Calibration-Free Raw Image Denoising via Fine-Grained Noise Estimation

Image denoising has progressed significantly due to the development of effective deep denoisers. To improve the performance in real-world scenarios, recent trends prefer to formulate superior noise models to generate realistic training data, or estimate noise levels to steer non-blind denoisers. In this paper, we bridge both strategies by presenting an innovative noise estimation and realistic noise synthesis pipeline. Specifically, we integrates a fine-grained statistical noise model and contrastive learning strategy, with a unique data augmentation to enhance learning ability. Then, we use this model to estimate noise parameters on evaluation dataset, which are subsequently used to craft camera-specific noise distribution and synthesize realistic noise.

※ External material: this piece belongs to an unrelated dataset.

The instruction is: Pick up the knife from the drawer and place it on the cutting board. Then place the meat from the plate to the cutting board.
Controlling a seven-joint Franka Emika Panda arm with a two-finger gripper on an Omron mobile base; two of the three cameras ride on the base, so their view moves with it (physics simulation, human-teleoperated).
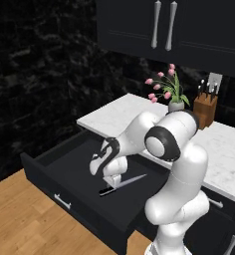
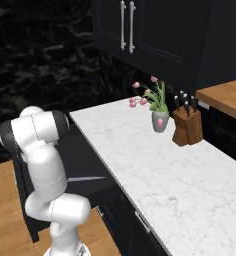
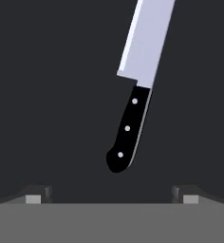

One distinguishing feature of our methodology is its adaptability: our pre-trained model can directly estimate unknown cameras, making it possible to unfamiliar sensor noise modeling using only testing images, without calibration frames or paired training data. Another highlight is our attempt in estimating parameters for fine-grained noise models, which extends the applicability to even more challenging low-light conditions. Through empirical testing, our calibration-free pipeline demonstrates effectiveness in both normal and low-light scenarios, further solidifying its utility in real-world noise synthesis and denoising tasks.